- Aim of the task
Among the lines below, copy exactly those from the one with "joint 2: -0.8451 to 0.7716" through the one with "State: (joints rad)", counting both ends.

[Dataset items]
*****
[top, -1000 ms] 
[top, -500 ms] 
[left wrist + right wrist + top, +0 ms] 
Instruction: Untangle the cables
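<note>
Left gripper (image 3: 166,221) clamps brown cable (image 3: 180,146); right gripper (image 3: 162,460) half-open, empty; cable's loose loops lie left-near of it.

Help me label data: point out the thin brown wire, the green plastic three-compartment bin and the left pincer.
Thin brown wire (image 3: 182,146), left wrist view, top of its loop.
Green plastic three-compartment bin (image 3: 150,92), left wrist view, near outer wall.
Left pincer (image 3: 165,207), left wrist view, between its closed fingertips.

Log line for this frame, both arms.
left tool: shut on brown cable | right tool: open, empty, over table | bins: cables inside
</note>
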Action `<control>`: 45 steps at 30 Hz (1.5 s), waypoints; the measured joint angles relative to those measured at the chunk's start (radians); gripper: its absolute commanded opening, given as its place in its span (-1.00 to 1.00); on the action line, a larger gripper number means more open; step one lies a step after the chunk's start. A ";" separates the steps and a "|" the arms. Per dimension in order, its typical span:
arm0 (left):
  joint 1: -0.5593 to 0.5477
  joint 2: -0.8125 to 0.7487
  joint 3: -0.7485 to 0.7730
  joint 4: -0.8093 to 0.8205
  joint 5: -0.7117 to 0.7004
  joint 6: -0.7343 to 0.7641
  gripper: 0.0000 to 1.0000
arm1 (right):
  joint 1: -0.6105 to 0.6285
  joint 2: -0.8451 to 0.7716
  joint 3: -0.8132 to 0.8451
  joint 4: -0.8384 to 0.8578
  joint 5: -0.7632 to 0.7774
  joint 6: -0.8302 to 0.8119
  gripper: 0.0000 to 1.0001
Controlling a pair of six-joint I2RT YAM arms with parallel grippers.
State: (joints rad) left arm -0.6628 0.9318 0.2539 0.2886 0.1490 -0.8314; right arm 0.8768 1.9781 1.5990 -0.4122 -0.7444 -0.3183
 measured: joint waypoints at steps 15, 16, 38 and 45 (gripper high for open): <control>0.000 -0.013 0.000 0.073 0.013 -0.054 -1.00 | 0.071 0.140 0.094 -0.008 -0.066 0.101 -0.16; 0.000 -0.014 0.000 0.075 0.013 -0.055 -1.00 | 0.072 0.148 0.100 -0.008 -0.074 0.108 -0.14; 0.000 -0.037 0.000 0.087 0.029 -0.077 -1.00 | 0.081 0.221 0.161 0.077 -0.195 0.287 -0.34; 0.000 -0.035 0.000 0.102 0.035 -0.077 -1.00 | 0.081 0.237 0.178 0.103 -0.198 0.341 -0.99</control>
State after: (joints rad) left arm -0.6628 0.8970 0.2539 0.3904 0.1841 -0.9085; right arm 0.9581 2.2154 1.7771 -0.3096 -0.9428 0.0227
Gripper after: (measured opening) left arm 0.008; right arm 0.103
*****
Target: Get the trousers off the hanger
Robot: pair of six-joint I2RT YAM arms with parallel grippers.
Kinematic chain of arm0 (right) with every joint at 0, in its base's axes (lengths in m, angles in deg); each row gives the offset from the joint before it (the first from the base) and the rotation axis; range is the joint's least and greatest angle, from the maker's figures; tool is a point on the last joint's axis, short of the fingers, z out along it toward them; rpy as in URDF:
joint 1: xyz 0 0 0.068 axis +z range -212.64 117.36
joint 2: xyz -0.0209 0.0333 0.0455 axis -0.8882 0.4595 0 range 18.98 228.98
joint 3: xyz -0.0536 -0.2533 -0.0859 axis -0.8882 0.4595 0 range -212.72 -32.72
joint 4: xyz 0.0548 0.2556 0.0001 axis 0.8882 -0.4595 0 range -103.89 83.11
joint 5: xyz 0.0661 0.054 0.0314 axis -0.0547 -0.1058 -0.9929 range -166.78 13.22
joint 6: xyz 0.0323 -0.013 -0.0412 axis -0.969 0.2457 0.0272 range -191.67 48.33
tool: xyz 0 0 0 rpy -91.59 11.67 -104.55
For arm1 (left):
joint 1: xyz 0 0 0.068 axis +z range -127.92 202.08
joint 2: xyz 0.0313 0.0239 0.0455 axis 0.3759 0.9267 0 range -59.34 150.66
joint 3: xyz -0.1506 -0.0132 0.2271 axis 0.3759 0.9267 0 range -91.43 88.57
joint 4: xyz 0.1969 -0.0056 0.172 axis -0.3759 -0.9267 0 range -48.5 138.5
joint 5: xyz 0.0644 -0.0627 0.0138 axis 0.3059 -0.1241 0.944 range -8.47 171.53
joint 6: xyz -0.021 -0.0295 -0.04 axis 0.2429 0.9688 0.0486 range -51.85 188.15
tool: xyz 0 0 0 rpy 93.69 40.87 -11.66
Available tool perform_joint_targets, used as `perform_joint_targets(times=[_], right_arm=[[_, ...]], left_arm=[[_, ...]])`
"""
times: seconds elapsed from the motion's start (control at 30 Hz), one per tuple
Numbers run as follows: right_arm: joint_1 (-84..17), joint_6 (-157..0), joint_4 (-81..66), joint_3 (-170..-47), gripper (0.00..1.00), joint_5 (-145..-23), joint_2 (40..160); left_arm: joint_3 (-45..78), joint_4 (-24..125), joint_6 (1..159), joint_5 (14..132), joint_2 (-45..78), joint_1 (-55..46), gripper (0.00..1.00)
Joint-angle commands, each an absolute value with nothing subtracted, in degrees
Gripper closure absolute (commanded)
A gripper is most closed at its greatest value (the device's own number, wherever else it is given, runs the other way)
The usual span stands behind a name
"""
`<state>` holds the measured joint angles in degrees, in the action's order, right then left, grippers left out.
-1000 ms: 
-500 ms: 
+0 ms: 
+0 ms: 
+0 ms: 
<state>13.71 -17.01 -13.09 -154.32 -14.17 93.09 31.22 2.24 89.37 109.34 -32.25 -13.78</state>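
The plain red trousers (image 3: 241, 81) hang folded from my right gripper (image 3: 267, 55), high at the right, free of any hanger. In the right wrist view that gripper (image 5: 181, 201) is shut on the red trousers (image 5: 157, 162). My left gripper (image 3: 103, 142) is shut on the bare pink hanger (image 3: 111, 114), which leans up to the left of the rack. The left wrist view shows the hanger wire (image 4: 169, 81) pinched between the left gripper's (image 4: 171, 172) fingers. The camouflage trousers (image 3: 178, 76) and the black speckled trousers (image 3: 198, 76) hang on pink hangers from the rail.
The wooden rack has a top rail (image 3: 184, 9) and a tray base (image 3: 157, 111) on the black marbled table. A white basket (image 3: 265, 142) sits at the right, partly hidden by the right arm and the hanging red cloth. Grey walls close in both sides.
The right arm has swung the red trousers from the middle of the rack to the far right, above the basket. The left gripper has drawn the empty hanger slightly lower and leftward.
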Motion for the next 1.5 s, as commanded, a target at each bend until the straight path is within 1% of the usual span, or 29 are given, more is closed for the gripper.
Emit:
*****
- Your response
  joint 2: -0.8451 to 0.7716
  joint 3: -0.8132 to 0.8451
  joint 4: -0.8384 to 0.8578
  joint 5: -0.7632 to 0.7774
  joint 6: -0.8302 to 0.8119
  gripper: 0.0000 to 1.0001
Controlling a pair of six-joint I2RT YAM arms with parallel grippers.
State: (joints rad) left arm -0.6628 0.9318 0.2539 0.2886 0.1490 -0.8314; right arm 0.8768 1.9781 1.5990 -0.4122 -0.7444 -0.3183

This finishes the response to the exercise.